EZH1 variants disrupt neurogenesis in hPSC-derived neuronal models and cause neurodevelopmental disorders
Neuroscience and Neurobiology
The disruption of chromatin modifiers during cortical neurogenesis is one of the underlying causes of neurodevelopmental and intellectual disability disorders. We recently found EZH1 loss and gain of function (LOF and GOF) variants as the genetic basis of overlapping novel neurodevelopmental disorders. Enhancer of Zeste Homologue 1 (EZH1), is one of the two histone H3 lysine 27 (H3K27) methyltransferases, and part of the Polycomb Repressive Complex 2 (PRC2). Its paralogue, EZH2, is essential in maintaining transcriptional repression of non-lineage specific genes during development. In neurodevelopment, EZH2 is highly expressed in dividing cells, and its dysfunction leads to defects in neural progenitor proliferation and fate specification. In contrast, the contribution of EZH1 to transcriptional silencing and neurodevelopment or disease is poorly understood. By mining publicly available transcriptomic datasets, we found that EZH1 is expressed in both the developing and adult nervous system, while EZH2 declines early during embryonic neurogenesis. These insights suggest a likely relevance of EZH1 in the developing and adult human brain and a causal role of EZH1 variants in the disease pathogenesis. To test this hypothesis, we generated neurodevelopmental models derived from EZH1 LOF and GOF human pluripotent stem cells (hPSC). Our monolayer neuronal differentiations showed that EZH1 LOF-derived neurons are less mature than wild-type neurons.
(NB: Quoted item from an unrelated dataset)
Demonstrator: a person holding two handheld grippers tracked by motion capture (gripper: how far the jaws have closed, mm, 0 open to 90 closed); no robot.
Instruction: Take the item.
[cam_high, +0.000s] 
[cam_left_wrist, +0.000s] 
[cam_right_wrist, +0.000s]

Consistently, using cortical brain organoids, we uncovered that EZH1 is necessary for the coordination of cortical neurogenesis timing. Specifically, EZH1 LOF cortical organoids showed delayed neurogenesis of lower- and upper-layer projection neurons. In contrast, hyperactive GOF EZH1 neurons exhibited increased mature neuronal features, such as longer neurites. Furthermore, cortical organoids revealed that EZH1 GOF leads to premature neurogenesis specifically affecting upper-layer cortical neurons. Our work uncovers an essential role of EZH1 regulating cortical neurogenesis, and how its dysregulation leads to neurodevelopmental defects.